Only one American writer made the longlist this year: Lucy Ellmann, who was born in Illinois but now lives in Scotland. Ellmann was nominated for “Ducks, Newburyport,” which will be published in America in September. The postmodern novel about a housewife in Ohio is written as one sentence, and is 1,040 pages long.

Peter Florence, the chair of this year’s judging panel, urged book lovers to read all of the titles on the longlist.

“There are no favorites; they are all credible winners,” he said. “These writers offer joy and hope. They celebrate the rich complexity of English as a global language. They are exacting, enlightening and entertaining.
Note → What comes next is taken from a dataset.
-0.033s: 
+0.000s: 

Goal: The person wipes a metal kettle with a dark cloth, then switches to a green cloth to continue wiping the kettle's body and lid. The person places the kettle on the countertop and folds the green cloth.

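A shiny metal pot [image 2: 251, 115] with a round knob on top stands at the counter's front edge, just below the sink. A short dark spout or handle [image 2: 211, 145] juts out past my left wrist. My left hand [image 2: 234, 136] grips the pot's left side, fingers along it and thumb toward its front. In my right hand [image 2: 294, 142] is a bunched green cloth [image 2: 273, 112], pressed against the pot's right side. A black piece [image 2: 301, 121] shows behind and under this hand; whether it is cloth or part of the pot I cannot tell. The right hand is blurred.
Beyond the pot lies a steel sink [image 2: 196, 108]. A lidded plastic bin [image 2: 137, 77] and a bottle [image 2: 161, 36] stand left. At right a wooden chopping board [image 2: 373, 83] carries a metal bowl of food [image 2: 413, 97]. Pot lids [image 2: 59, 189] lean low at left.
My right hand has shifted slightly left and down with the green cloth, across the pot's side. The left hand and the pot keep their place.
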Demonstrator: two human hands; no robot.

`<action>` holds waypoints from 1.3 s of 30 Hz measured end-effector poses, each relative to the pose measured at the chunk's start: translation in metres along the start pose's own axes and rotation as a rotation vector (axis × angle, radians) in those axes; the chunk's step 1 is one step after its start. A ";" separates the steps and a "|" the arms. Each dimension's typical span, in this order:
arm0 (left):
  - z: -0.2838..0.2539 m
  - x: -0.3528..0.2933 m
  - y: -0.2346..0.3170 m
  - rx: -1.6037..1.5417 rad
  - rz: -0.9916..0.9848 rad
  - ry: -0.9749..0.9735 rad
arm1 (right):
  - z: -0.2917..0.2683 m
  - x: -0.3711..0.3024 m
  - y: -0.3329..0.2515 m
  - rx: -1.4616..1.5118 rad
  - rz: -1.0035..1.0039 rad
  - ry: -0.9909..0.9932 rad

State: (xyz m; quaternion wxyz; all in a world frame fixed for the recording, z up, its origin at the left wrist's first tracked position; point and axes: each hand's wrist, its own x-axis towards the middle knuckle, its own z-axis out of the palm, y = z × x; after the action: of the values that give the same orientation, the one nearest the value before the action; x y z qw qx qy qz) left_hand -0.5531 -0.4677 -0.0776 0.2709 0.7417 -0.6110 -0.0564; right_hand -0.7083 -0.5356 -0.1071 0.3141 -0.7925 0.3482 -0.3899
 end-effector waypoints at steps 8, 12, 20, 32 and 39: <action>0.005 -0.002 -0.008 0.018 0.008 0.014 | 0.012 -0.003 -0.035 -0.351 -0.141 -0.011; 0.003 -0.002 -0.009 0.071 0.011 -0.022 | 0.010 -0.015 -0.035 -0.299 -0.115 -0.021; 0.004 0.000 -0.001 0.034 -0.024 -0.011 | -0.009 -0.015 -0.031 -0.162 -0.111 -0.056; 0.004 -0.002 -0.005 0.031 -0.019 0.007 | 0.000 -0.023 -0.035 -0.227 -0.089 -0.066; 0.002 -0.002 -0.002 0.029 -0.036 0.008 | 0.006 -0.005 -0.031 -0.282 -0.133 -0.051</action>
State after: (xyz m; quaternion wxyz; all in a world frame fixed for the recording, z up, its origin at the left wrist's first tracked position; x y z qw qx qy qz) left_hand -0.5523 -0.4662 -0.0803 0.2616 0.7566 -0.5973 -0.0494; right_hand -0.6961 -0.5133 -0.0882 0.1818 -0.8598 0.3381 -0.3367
Really — read all of them.”

The longlist will be winnowed into a shortlist, which will be announced Sept. 3. The winner of the award, which comes with a $62,000 cash prize, will be revealed at a ceremony Oct. 14.

The complete list of this year’s Booker nominees is below.

Margaret Atwood, “The Testaments”
Kevin Barry, “Night Boat to Tangier”
Oyinkan Braithwaite, “My Sister, the Serial Killer”
Lucy Ellmann, “Ducks, Newburyport”
Bernardine Evaristo, “Girl, Woman, Other”
John Lanchester, “The Wall”
Deborah Levy, “The Man Who Saw Everything”
Valeria Luiselli, “Lost Children Archive”
Chigozie Obioma, “An Orchestra of Minorities”
Max Porter, “Lanny”
Salman Rushdie, “Quichotte”
Elif Shafak, “10 Minutes 38 Seconds in This Strange World”
Jeanette Winterson, “Frankissstein”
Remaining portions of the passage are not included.